In: Economics
Why didn’t the colonial workers organize throughout the colonial period? Why did they start to organize during the antebellum period? Explain in about 5-10 sentences.
From colonial period, labour unionists found the going tough in Northern America. There wasn’t any prevailing ideology of ‘working-class solidarity,’ & trade unions weren’t respected; in fact, they had a reputation for being antisocial/ criminal. Some trade unions were secret societies, and unionists engaged in threats/ vandalism/ violence, specially against uncooperative labourers. Private ownership, competition, freedom of contract & freedom of changing vocations were celebrated notions, whilst state-granted monopolies & cartels weren’t popular at the formation of the American Republic.
Courts weren’t fond of union methodologies either, & firms, customers, & workers usually resisted ‘militant’ unions. Competition from imported products made life tough too. Some labourers were intensely anti-union, not only firms. U.S.A was an open community, a frontier society, agriculture-dominated, sprawling, & free, & wage rates generally were double those paid in U.K as labor was scarce. Union membership was below 1 per cent of the work force in most years from colonial period to the 1870s.
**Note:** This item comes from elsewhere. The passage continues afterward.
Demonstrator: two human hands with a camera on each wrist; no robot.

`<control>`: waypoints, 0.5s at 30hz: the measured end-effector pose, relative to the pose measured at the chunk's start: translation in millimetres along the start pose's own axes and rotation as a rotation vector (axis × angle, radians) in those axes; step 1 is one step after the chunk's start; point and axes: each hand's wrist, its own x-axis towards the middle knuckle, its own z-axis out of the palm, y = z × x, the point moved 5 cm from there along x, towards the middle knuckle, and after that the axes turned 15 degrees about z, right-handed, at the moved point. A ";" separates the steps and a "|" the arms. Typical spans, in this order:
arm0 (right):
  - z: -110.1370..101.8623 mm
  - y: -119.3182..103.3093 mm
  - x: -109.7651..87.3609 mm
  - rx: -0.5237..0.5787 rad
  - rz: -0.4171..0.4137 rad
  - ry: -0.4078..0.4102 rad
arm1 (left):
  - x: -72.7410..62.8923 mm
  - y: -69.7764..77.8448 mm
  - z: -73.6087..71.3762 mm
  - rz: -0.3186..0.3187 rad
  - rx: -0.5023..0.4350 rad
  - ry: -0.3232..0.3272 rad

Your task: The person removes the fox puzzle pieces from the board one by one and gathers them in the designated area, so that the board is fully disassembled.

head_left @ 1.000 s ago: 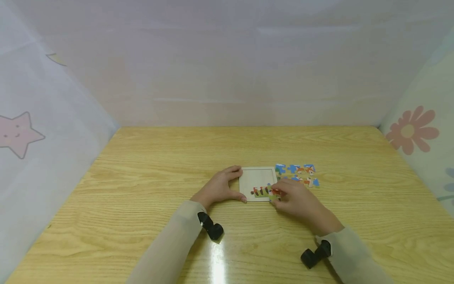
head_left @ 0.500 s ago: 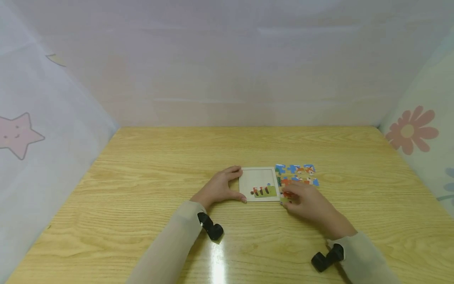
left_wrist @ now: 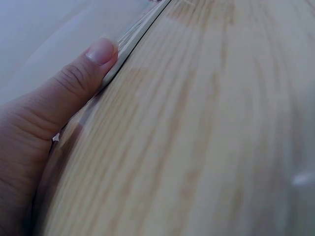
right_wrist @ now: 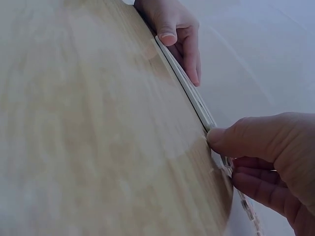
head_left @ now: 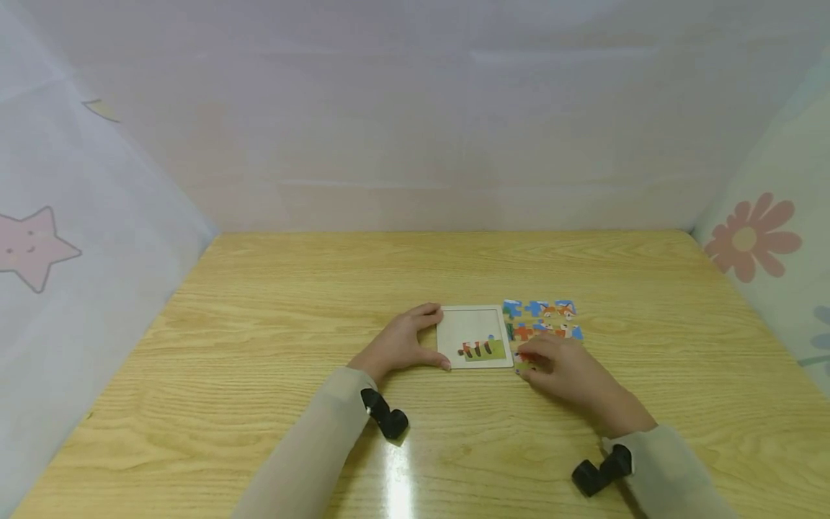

If a union called for & lost a strike, it generally collapsed. Most unions failed during business recessions as job opportunities, union membership,& revenue diminished. Whilst wages fell elsewhere in reaction to depressed business situations, unions stubbornly insisted upon maintaining wage levels (wage rigidity),further deepening their own failure. As non-union workers became cheap (more "affordable") & induced more recruiting, manufacturing costs fell, thus lessening unemployment. This wage-price flexibility shortened business slumps by expanding output level & employment, thus acting like ‘shock absorbers’ in the economy.
In the immense sweep of the early U.S economy, unions were a rarity rather than a conspicuous feature, confined mainly to skilled trades in big towns & on the railroads. Not till the late 1870s, when political philosophy started to shift towards collectivism & the "progressive period," did national labor unions obtain a real foothold.